▶ **What to work on**
The data below holds a line containing "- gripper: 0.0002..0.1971" and a line containing "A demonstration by"; please quote exactly those two lines and every line between them, and nothing else.
== Dataset excerpt ==
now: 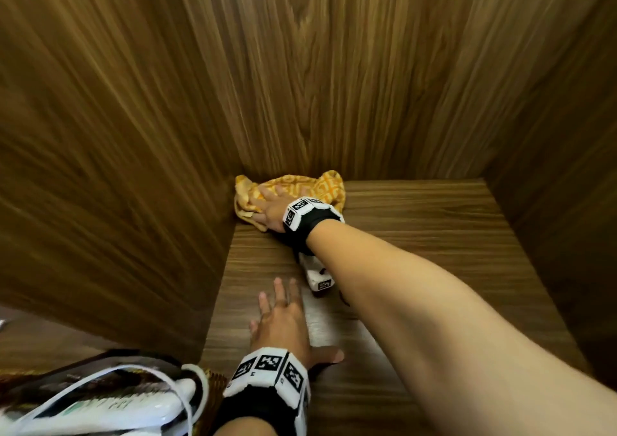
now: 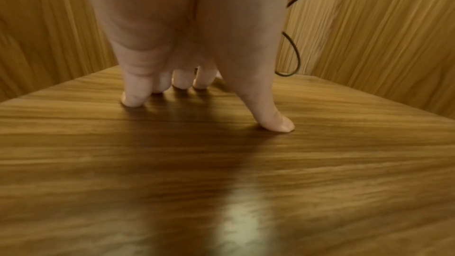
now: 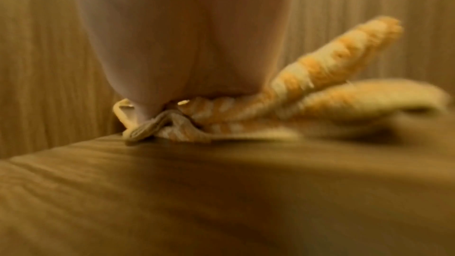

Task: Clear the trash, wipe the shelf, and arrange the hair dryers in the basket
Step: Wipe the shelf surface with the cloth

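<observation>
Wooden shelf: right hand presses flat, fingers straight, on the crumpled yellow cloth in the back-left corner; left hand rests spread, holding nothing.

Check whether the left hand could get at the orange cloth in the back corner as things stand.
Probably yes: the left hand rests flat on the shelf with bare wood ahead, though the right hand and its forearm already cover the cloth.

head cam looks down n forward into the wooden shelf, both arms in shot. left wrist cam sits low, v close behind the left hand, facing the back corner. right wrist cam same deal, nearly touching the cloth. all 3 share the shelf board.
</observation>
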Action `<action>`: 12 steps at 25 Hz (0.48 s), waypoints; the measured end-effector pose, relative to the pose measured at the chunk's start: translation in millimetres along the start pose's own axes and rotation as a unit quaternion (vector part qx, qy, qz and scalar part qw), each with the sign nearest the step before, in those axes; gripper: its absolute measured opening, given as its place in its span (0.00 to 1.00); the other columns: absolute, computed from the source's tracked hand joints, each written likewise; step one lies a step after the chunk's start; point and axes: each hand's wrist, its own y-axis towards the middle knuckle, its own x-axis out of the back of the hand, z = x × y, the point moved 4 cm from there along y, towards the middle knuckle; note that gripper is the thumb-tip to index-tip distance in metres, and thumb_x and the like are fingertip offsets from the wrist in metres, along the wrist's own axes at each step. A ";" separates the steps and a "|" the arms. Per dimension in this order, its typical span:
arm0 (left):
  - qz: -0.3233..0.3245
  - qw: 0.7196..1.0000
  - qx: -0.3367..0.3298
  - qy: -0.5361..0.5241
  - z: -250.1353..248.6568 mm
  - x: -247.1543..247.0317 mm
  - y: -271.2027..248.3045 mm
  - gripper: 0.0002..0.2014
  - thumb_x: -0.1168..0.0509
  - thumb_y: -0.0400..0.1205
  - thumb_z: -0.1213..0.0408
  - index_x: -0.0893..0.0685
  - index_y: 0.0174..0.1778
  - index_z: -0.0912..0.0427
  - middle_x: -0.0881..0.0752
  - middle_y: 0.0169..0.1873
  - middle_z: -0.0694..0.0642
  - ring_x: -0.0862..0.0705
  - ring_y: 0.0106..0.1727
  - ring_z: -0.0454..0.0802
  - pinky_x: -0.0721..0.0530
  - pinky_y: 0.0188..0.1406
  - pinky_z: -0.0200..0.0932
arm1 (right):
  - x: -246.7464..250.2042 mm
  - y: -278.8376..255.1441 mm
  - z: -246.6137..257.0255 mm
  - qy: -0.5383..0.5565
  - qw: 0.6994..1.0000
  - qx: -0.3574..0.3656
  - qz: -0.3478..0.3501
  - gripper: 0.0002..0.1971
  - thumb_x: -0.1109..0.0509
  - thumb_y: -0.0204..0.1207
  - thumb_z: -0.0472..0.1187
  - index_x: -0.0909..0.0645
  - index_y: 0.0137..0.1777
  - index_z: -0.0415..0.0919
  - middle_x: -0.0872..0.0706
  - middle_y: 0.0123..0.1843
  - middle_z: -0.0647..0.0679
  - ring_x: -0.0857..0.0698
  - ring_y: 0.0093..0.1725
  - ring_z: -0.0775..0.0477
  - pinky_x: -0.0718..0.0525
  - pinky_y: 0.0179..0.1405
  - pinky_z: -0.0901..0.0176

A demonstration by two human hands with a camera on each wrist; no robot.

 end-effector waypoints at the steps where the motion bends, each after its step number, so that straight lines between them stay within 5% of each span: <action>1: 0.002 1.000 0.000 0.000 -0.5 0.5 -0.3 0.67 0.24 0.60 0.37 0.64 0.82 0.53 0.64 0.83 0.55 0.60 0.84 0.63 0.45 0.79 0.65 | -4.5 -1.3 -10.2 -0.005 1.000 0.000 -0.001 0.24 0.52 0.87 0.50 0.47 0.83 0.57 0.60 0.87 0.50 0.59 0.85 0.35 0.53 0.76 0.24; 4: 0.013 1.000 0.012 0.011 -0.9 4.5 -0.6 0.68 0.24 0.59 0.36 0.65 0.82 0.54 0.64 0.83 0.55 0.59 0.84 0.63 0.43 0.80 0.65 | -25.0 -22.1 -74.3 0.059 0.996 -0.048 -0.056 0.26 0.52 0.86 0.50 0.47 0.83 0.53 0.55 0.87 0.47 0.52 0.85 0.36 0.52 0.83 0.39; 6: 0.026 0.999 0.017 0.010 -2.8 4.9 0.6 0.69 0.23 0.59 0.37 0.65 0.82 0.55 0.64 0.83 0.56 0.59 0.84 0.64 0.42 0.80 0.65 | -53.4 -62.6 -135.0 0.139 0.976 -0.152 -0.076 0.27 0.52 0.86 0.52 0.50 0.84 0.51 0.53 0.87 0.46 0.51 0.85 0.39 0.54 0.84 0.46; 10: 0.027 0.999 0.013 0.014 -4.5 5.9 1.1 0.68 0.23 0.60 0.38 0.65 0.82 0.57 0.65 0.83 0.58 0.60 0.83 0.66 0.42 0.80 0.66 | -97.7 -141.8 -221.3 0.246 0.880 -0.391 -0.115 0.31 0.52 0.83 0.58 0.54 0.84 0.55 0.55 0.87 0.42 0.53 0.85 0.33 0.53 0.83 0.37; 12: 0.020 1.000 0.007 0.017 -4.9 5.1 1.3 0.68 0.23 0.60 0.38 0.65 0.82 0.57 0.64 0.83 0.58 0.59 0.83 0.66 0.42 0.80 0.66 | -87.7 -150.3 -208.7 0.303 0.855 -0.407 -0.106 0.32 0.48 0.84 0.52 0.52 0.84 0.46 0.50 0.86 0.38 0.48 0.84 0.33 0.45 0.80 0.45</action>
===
▶ **Task answer**
  - gripper: 0.0002..0.1971
  - thumb_x: -0.1109..0.0509
  - thumb_y: -0.0204..0.1207
  - thumb_z: -0.0472..0.1187
  - index_x: -0.0909..0.0645
  - index_y: 0.0137..0.1777
  - index_z: -0.0415..0.0919
  - middle_x: -0.0872..0.0706
  - middle_y: 0.0123..0.1843
  - middle_z: -0.0647..0.0679
  - ring_x: -0.0857..0.0698
  - ring_y: 0.0093..0.1725
  - ring_z: -0.0775..0.0477
  - pinky_x: -0.0718..0.0525
  - pinky_y: 0.0179..0.1405
  - pinky_z: -0.0901..0.0176

A demonstration by two human hands with a camera on each wrist; no robot.

The reply to this exercise is complete.